Bagi jamaah masjid, norma-norma dibangun berdasarkan nilai-nilai agama Islam dan norma-norma
yang disepakati yang sering disebut dengan ahlak. Sehingga kuat lemahnya modal sosial jamaah
masjid juga dapat diukur dari tinggi rendahnya ahlak para jamaahnya. Kalau secara kolektif ahlak
jamaah di suatu masjid itu baik-baik, maka dapat dipastikan modal sosial yang dimiliki kelompok
jamaah itu kuat, begitu sebaliknya.

3. Jaringan
Dalam komunitas jamaah masjid, biasanya terdiri dari banyak komunitas-k omunitas kecil. Seperti
majlis taklim, kelompok pengajian, kelompok tahlil, yasinan , kajian malam jum’at, lailatul ijtima’
dll. Infrastruktur dinamis dari modal sosial berwujud jaringan-jaringan kerjasama antar manusia
( Putman,l993). Sehingga untuk mengukur kuat lemahnya jamaah masjid dapat dilihat juga dari
fungsi dari kelompok – komunitas-komunitas yang ada apakah berfungsi untuk memfasilitasi
terjadinya komunikasi dan interaksi, yang memungkinkan tumbuhnya sikap saling percaya dan
memperkuat kerjasama ( ta’awun ) dan ukhuwah .

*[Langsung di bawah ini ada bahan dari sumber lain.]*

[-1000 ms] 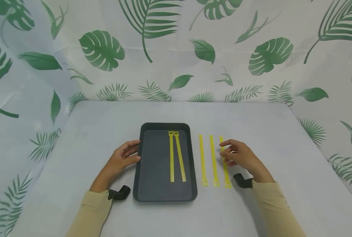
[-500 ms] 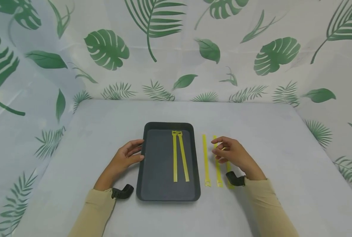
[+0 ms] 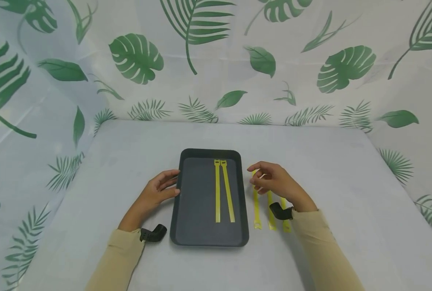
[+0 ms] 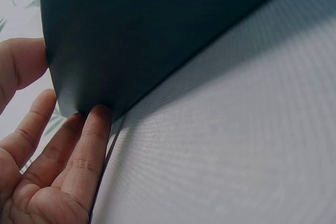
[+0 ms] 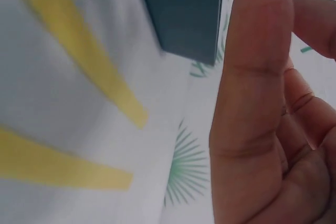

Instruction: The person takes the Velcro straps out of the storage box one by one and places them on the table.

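A dark grey rectangular tray [image 3: 195,194] lies on the white table. Inside it are two yellow hook-and-loop cable ties, one straight [image 3: 217,198] and one slanted [image 3: 229,198], slotted heads at the far end. My left hand [image 3: 157,193] touches the tray's left side, thumb at the rim and fingertips against the outer wall [image 4: 131,35]. To the tray's right, three more ties, a left one [image 3: 257,208], a middle one [image 3: 271,214] and a right one [image 3: 286,226], lie heads toward me. Over their far ends hovers my right hand [image 3: 276,182], fingers loosely bent, holding nothing.
White cloth with green leaf prints [image 3: 137,58] rises behind the table and along both sides. A black wrist camera [image 3: 154,233] sits on the left wrist, another camera [image 3: 280,211] on the right.
My right hand has moved left, from the rightmost tie across to above the leftmost, near the tray's right edge. The left hand keeps its place at the tray. The head view shifts slightly.
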Demonstrator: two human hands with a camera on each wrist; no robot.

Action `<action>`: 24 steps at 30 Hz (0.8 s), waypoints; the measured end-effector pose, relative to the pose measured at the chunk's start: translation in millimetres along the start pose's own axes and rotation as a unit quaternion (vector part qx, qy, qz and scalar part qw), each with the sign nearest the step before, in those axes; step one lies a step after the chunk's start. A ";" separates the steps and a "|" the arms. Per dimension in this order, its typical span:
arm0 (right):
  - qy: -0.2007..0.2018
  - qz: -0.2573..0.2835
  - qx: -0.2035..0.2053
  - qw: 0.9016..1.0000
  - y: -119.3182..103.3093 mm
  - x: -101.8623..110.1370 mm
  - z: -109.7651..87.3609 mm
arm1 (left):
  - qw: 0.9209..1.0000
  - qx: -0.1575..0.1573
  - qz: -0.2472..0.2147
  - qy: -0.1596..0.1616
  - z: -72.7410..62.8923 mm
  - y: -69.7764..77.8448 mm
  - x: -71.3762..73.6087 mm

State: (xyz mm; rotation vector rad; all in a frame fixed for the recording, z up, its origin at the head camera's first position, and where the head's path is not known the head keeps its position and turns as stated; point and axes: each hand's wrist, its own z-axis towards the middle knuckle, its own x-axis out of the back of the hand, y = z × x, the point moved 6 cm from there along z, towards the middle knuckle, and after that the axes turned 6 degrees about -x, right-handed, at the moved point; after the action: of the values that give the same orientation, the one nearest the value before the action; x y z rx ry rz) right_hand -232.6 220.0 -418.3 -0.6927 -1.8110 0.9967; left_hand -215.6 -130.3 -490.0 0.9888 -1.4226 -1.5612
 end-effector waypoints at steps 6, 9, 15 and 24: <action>-0.021 -0.013 0.018 1.000 -12.3 -6.0 9.5 | 1.000 0.004 -0.003 0.003 -0.3 0.3 0.3; -0.033 -0.024 0.034 0.999 -17.6 -9.3 14.3 | 1.000 0.003 -0.003 0.001 -0.3 0.8 0.1; -0.055 -0.059 0.066 0.995 -30.0 -16.8 24.9 | 1.000 0.000 0.006 -0.003 -0.8 2.1 1.5; -0.112 -0.099 0.128 0.980 -45.8 -28.4 39.5 | 1.000 -0.002 0.005 -0.003 0.9 2.2 2.2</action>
State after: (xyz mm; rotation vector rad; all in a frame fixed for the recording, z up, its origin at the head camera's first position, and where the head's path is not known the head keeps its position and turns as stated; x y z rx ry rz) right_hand -258.6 160.8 -401.5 -0.2441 -1.8569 1.1812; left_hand -217.2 -132.1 -487.8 0.9739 -1.4253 -1.5616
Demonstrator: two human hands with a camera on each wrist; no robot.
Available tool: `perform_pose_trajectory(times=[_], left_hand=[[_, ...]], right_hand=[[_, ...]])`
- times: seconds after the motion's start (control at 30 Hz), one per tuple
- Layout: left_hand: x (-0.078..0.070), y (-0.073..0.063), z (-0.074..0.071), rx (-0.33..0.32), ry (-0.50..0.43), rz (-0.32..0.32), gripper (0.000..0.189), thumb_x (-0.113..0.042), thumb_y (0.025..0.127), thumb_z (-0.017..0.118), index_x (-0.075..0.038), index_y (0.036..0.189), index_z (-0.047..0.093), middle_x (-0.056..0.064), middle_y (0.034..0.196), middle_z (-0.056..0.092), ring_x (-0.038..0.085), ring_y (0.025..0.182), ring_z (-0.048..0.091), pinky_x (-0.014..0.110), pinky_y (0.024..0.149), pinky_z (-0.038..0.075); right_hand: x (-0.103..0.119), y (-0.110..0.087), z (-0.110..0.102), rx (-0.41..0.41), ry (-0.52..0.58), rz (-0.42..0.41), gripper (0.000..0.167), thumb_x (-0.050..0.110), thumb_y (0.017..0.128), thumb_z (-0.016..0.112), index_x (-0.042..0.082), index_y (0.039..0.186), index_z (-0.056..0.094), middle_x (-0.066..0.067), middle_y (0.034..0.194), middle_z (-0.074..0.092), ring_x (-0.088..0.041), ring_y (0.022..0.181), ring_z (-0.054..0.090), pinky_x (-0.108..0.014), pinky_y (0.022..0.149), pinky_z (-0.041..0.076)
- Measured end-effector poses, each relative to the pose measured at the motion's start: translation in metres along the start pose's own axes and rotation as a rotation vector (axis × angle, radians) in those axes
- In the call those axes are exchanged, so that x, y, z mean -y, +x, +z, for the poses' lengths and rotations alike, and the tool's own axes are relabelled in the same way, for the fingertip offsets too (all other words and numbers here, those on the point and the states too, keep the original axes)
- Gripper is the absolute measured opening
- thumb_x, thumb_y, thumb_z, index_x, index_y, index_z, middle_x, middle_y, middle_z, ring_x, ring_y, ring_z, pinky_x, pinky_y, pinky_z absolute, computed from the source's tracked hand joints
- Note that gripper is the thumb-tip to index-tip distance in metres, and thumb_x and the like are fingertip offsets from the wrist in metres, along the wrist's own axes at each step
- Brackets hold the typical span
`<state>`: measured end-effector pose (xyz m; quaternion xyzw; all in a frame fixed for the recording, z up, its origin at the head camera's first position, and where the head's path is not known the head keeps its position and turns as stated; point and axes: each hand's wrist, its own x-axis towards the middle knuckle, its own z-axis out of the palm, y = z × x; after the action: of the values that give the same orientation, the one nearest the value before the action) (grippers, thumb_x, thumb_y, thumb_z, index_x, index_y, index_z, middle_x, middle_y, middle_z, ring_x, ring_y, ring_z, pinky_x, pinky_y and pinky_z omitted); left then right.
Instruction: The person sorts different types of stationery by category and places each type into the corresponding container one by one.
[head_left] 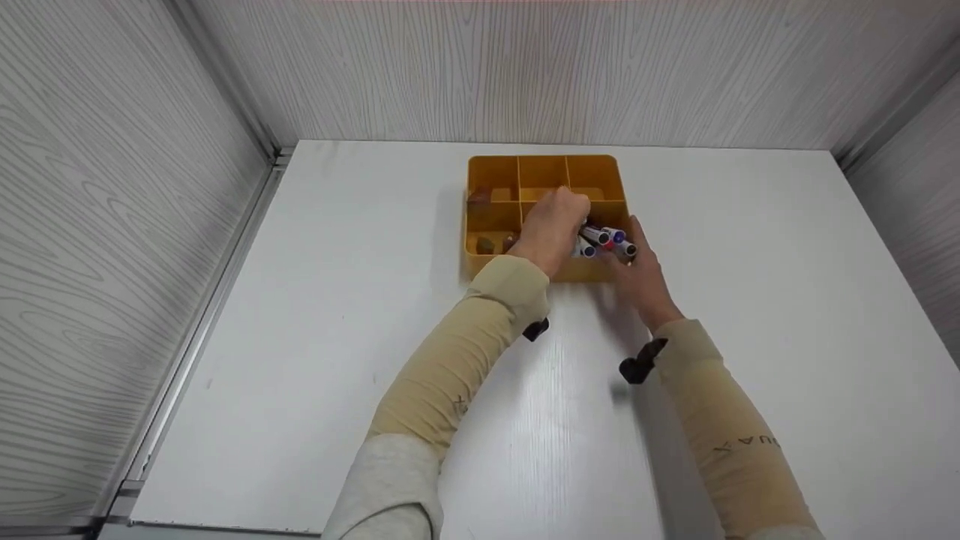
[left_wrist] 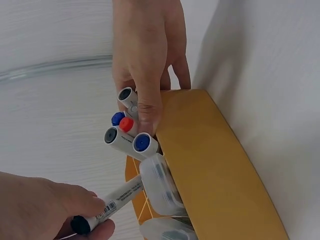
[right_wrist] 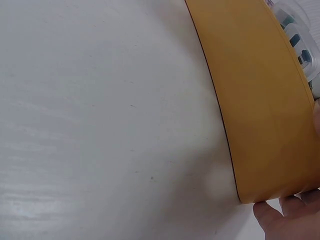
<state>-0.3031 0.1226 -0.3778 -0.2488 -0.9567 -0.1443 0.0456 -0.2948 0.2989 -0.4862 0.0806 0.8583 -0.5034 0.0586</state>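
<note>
My left hand [head_left: 551, 229] is over the front part of an orange divided storage box [head_left: 491, 172]. In the left wrist view, that hand [left_wrist: 45, 210] pinches a white marker [left_wrist: 122, 195] near its dark end, the marker slanting into the box. At the front right corner, my right hand [head_left: 646, 285] grips the box, thumb over the rim beside the markers and fingers against the outer side. Several more white markers [left_wrist: 119, 140] with black, blue and red ends stick up in that corner. Two clear plastic cases [left_wrist: 162, 187] sit in the compartments next to them.
The box stands on a white table [head_left: 360, 315], toward its back edge. A pale wood-grain panel [head_left: 420, 75] rises behind, with more panels [head_left: 112, 225] at the sides. Small brownish items [head_left: 486, 244] lie in the left compartments.
</note>
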Motion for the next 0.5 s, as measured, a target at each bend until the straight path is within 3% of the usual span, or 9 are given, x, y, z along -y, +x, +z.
perform_pose_trajectory(times=[0.23, 0.5], left_hand=[[-0.004, 0.002, 0.006, 0.001, -0.065, 0.110, 0.018, -0.001, 0.098, 0.055, -0.005, 0.109, 0.068, 0.008, 0.106, 0.068, 0.016, 0.094, 0.062, 0.021, 0.078, 0.053], [-0.012, 0.012, 0.018, 0.005, -0.038, 0.134, 0.026, -0.005, 0.098, 0.057, -0.003, 0.123, 0.062, 0.011, 0.119, 0.064, 0.017, 0.108, 0.064, 0.021, 0.096, 0.052]], right_hand=[[-0.001, 0.001, -0.001, -0.001, 0.016, 0.001, 0.089, 0.056, 0.094, 0.056, 0.045, 0.155, -0.008, 0.005, 0.168, 0.005, -0.024, 0.155, 0.007, -0.052, 0.125, 0.010], [-0.002, 0.001, -0.001, -0.007, 0.010, -0.046, 0.090, 0.051, 0.096, 0.056, 0.033, 0.159, -0.006, -0.001, 0.168, 0.011, -0.026, 0.154, 0.016, -0.048, 0.125, 0.017]])
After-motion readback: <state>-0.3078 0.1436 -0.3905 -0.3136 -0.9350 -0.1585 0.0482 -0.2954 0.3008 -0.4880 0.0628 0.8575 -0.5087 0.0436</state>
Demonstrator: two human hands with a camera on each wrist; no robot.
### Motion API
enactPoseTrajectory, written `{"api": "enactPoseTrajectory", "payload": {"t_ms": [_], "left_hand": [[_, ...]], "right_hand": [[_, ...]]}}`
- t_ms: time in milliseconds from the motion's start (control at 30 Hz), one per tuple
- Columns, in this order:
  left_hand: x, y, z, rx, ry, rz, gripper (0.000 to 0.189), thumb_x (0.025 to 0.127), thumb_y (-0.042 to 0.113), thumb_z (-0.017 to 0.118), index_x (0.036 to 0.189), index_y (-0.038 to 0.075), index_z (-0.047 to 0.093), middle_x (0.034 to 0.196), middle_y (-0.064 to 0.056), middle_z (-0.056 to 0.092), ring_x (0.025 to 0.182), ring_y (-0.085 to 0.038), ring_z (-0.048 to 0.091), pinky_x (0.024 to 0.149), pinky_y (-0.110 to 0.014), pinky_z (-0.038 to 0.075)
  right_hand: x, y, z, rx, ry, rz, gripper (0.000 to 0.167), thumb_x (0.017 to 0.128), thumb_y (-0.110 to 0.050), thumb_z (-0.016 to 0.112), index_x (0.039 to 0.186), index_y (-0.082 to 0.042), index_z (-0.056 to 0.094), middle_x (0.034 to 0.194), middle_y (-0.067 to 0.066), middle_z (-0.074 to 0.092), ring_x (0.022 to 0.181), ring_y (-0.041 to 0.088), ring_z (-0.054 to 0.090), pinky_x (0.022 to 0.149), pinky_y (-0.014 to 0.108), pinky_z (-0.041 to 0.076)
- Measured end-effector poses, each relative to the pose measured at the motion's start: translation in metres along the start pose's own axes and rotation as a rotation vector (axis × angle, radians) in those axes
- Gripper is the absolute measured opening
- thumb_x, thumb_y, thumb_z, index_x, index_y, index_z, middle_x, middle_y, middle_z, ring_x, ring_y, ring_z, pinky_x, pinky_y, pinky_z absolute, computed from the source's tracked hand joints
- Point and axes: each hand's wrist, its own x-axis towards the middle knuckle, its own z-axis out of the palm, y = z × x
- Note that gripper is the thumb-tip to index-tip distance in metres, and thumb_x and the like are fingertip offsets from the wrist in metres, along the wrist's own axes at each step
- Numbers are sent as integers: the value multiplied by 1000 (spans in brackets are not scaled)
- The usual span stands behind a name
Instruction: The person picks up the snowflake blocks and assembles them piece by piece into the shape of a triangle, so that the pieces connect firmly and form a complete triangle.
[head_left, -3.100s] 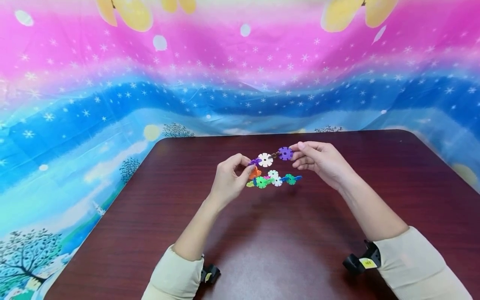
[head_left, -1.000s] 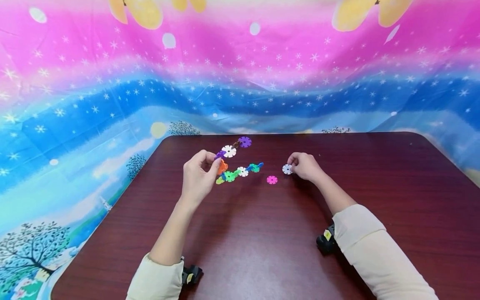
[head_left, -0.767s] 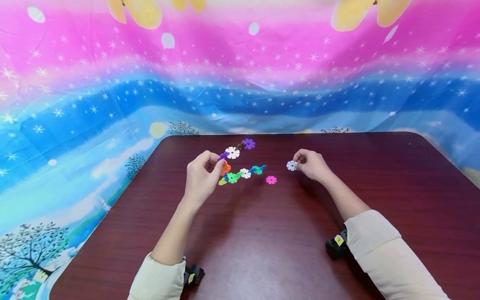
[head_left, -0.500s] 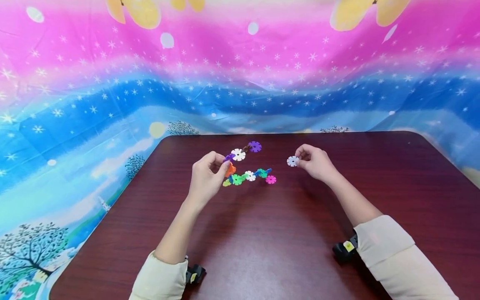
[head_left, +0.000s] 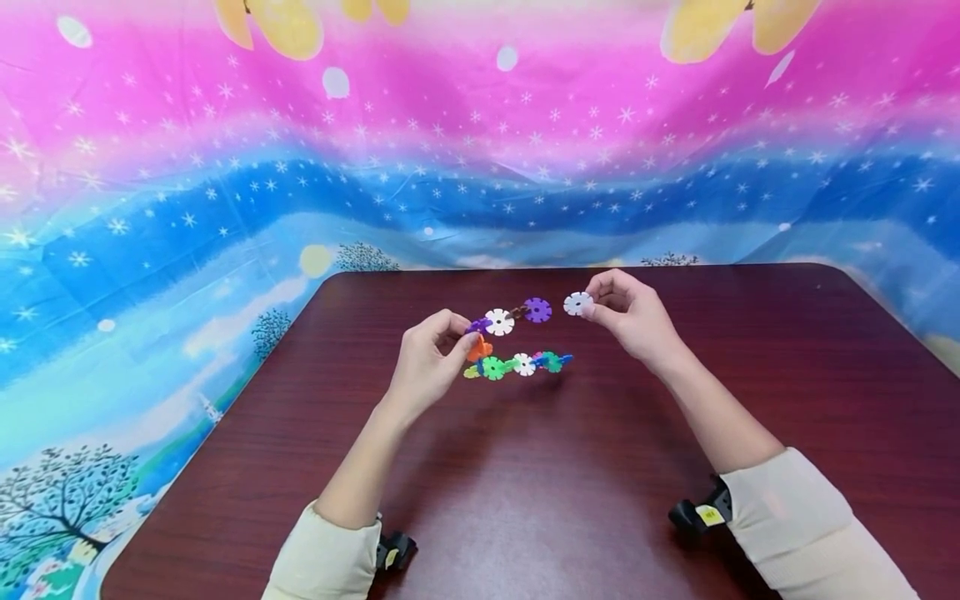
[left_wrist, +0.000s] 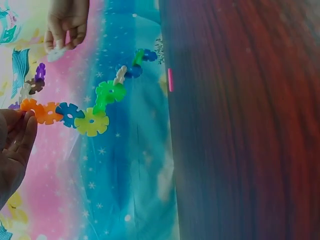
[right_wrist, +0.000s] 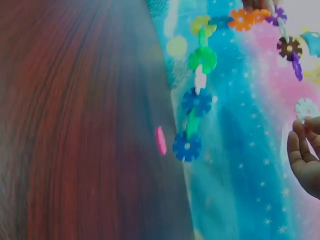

Dalam realitas yang kita amati tidak jarang komunitas keagamaan seperti itu, gagal menanamkan
sikap saling percaya, kerjasama ( ta’awun ) dan ukhuwah. Mereka para anggota jamaah datang dan
pergi mengucapkan salam dan berjabat tangan, tapi hatinya jauh. Sehingga pertemuan rutin yang ia
jalani tak menghasilkan produk sosial apapun, kecuali harapan mendapatkan syurga di kehidupan
kelak. Sikap ini yang menyebabkan komunitas jamaah keagamaan, miskin kreatifitas dan enovasi,
dari dulu hingga sekarang tak ada perubahan apapun, kurang memiliki kepekaan terhadap dinamika
dan permasalahan umat. Kemudian tersadar kalau kita memang tidak berdaya, miskin modal.
Masyarakat yang sehat, jamaah yang sehat, perkumpulan komunitas keagamaan yang sehat, jamaah
masjid yang sehat cenderung memiliki jaringan-jaringan sosial yang kokoh dan fungsional
( bermakna ) dalam menghadapi realita kehidupan. Mereka sadar dan melakukan pertemuan dengan
orang lain untuk membangun inter-relasi yang kental, baik yang bersifat formal maupun non formal
untuk memperkuat sikap saling percaya dan perasaan kerjasama para anggotanya serta memberikan
manfaat yang besar bagi sesama terutapi yang berpatisipasi di dalamnya.
Dengan menggunakan indikator kunci yang dijadikan ukuran modal sosial ( Speller, 1977, Suharto,
20006 b ), maka modal sosial jamaah masjid dapat diukur dengan menggunakan parameter sebagai
berikut :

Perasaan identitas
Perasaan memilki atau sebaliknya, perasaan alienasi
Sistem kepercayaan dan idologi
Nilai-nilai dan tujuan-tujuan
Ketakutan-ketakutan
Sikap-sikap terhadap anggota lain dalam masyarakat
Persepsi mengenai akses terhadap pelayanan, sumber dan fasilitas ( misalnya pekerjaan, pendapatan,
pendidikan, perumahan , keseharian, transportasi, jaminan sosial )
Opini mengenai kinerja pemerintah yang telah dilakukan terdahulu
Keyakinan dalam lembaga-lembaga masyarakat dan orang-orang pada umumnya
Tingkat kepercayaan
Kepuasan dalam hidup dan bidang-bidang kemasyarakatan lainnya
Harapan-harapan yang ingin dicapai di masa depan.